§ **What needs to be done**: Return, exactly and in full, the lines of the records below starting at the one with "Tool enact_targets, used" and ending at the one with "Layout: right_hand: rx", and no other lines.

START Data for review

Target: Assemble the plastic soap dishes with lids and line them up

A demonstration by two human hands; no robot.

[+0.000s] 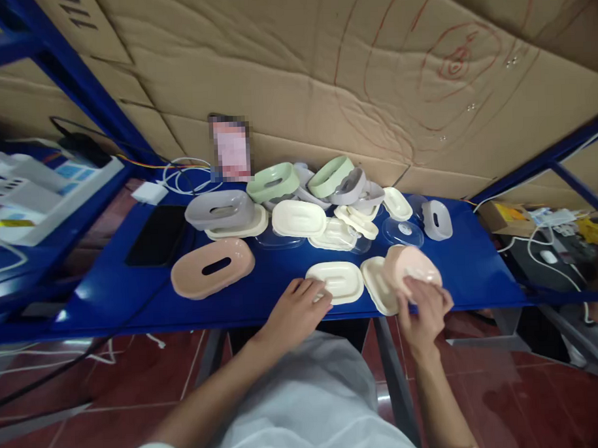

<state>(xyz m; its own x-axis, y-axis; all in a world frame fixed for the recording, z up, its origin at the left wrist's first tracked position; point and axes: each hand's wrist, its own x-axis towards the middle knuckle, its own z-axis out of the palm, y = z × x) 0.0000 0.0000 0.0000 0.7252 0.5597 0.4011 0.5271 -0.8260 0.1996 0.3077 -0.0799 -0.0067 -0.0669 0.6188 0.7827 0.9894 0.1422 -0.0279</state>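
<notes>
pink shell (412, 267) sits tilted in my right hand (424, 311), fingers curled around its near rim, over the blue table's (233, 305) front edge. it looks light, stiff, slick plastic; best gripped by the rim. my left hand (295, 310) lies loosely spread, fingertips touching the cream tray (336, 280). more shells are piled behind.

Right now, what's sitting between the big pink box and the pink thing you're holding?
In the head view, a cream oval tray sits between the big pink box and the pink piece. The left hand touches it; the right hand holds the pink piece.

left hand (296, 310) flat, fingers extended, right hand (424, 311) seemingly curled, raised
</notes>
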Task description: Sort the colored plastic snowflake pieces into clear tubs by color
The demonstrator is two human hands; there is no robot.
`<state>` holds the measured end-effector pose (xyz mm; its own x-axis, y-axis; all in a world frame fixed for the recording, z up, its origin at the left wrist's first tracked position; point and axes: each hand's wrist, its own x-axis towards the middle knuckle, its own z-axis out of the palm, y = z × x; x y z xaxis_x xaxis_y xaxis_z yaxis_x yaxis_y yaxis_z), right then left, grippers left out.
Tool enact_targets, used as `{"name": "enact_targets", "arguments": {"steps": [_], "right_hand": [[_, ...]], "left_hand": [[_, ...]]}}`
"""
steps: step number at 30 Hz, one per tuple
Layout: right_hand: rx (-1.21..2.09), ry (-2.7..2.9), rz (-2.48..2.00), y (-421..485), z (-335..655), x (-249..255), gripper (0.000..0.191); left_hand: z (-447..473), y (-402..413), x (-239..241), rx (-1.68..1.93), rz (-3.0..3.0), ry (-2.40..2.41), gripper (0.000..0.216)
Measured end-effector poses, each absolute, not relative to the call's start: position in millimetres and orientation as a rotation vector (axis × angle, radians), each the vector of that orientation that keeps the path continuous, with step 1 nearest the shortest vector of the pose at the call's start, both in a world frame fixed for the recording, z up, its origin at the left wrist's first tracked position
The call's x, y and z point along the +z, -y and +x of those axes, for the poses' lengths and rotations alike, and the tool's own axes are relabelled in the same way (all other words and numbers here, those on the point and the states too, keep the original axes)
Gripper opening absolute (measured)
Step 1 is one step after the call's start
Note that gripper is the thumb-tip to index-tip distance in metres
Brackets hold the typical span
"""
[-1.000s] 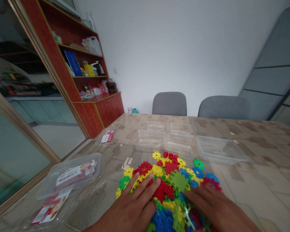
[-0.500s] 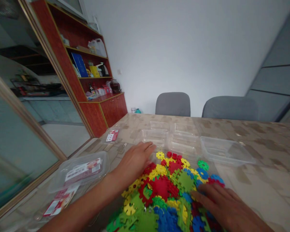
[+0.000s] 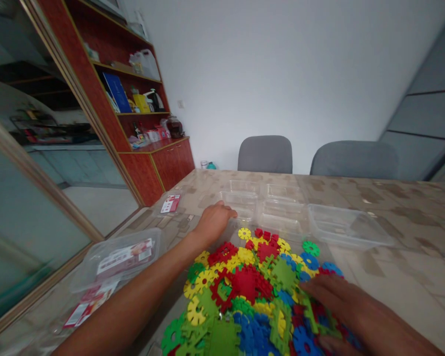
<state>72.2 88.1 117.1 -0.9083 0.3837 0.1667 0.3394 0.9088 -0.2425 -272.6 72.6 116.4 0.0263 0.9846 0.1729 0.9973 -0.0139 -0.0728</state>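
Observation:
A heap of plastic gear-shaped and square building pieces [image 3: 244, 284] in red, yellow, green and blue lies on the table before me. My left hand [image 3: 215, 221] is beyond the heap's left side, fingers curled at the near-left rim of a clear plastic container [image 3: 241, 199]; its fingertips are partly hidden. Over the heap's right side, my right hand [image 3: 350, 309] has its thumb and fingers apart. A green square piece [image 3: 310, 314] stands tilted beside its fingers, among blue and dark red pieces.
More clear containers [image 3: 282, 210] sit behind the heap, and a larger clear box [image 3: 350, 225] stands at right. Lids with labels [image 3: 124, 257] lie at left on the patterned table [image 3: 404, 198]. Grey chairs [image 3: 265, 154] line the far side.
My left hand has drawn back from the heap's edge, uncovering yellow and green pieces. The right hand has shifted slightly nearer, its thumb now showing, and the green piece beside it has tilted.

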Motion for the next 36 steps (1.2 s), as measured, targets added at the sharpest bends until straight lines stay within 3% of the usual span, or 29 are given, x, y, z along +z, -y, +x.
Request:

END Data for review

§ **Written response**:
Tool enact_targets, used as `{"name": "enact_targets", "arguments": {"steps": [_], "right_hand": [[_, ...]], "left_hand": [[_, ...]]}}`
"""
steps: step number at 30 Hz, one per tuple
Layout: right_hand: rx (-1.21..2.09), ry (-2.7..2.9), rz (-2.48..2.00), y (-421..485), z (-335..655), x (-249..255), gripper (0.000..0.191); left_hand: z (-447..473), y (-402..413), x (-239..241), rx (-1.68..1.93), rz (-3.0..3.0), ry (-2.40..2.41), gripper (0.000..0.216)

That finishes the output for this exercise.